• [Work required] In the copy of the lines below, leave out pictures and print everything else exactly.

Collected material START

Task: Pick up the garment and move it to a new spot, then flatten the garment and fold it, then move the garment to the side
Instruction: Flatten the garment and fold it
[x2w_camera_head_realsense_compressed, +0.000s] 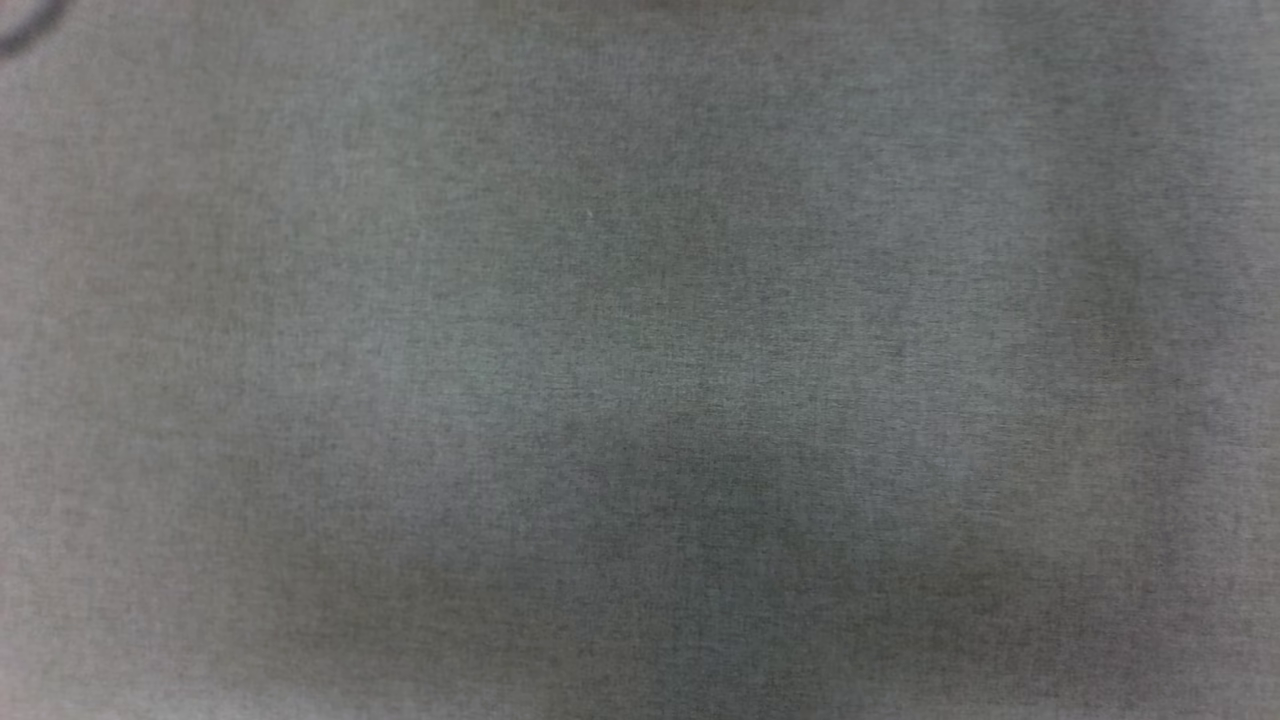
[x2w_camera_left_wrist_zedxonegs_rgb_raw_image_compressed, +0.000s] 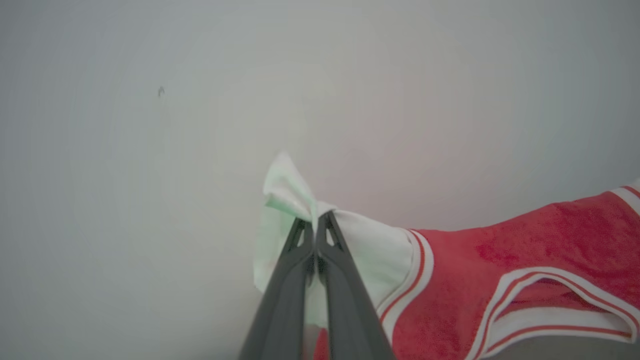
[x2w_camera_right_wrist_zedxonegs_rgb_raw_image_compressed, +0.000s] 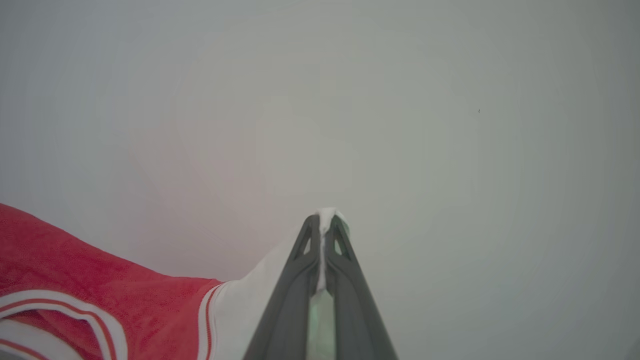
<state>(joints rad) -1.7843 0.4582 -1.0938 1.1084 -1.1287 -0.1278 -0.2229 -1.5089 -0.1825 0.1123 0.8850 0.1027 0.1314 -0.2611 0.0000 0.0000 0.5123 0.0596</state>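
While left gripper (x2w_camera_left_wrist_zedxonegs_rgb_raw_image_compressed: 316, 216) and right gripper (x2w_camera_right_wrist_zedxonegs_rgb_raw_image_compressed: 325, 220) clamp white sleeves of the garment (x2w_camera_left_wrist_zedxonegs_rgb_raw_image_compressed: 500, 250), cloth barely past the right fingertips (x2w_camera_right_wrist_zedxonegs_rgb_raw_image_compressed: 310, 227) could slip free.

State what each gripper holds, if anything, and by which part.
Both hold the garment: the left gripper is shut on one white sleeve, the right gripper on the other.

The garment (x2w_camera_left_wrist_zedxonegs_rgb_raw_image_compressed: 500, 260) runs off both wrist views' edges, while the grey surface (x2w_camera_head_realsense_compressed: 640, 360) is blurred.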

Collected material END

• [Solution to the exercise]
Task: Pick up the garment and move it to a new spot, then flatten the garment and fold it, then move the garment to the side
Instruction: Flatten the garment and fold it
[x2w_camera_head_realsense_compressed, +0.000s] 
[x2w_camera_left_wrist_zedxonegs_rgb_raw_image_compressed, +0.000s] 
[x2w_camera_right_wrist_zedxonegs_rgb_raw_image_compressed, +0.000s] 
<state>(joints rad) -1.7843 0.4582 -1.0938 1.1084 -1.1287 -0.1278 -0.2229 -1.5089 -0.1825 0.1123 0.8850 0.1027 0.1314 -0.2611 0.0000 0.0000 0.5123 0.0596</state>
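While left gripper (x2w_camera_left_wrist_zedxonegs_rgb_raw_image_compressed: 316, 216) and right gripper (x2w_camera_right_wrist_zedxonegs_rgb_raw_image_compressed: 325, 220) clamp white sleeves of the garment (x2w_camera_left_wrist_zedxonegs_rgb_raw_image_compressed: 500, 250), cloth barely past the right fingertips (x2w_camera_right_wrist_zedxonegs_rgb_raw_image_compressed: 310, 227) could slip free.

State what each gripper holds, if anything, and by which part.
Both hold the garment: the left gripper is shut on one white sleeve, the right gripper on the other.

The garment (x2w_camera_left_wrist_zedxonegs_rgb_raw_image_compressed: 500, 260) runs off both wrist views' edges, while the grey surface (x2w_camera_head_realsense_compressed: 640, 360) is blurred.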

With the answer given, the exercise is complete.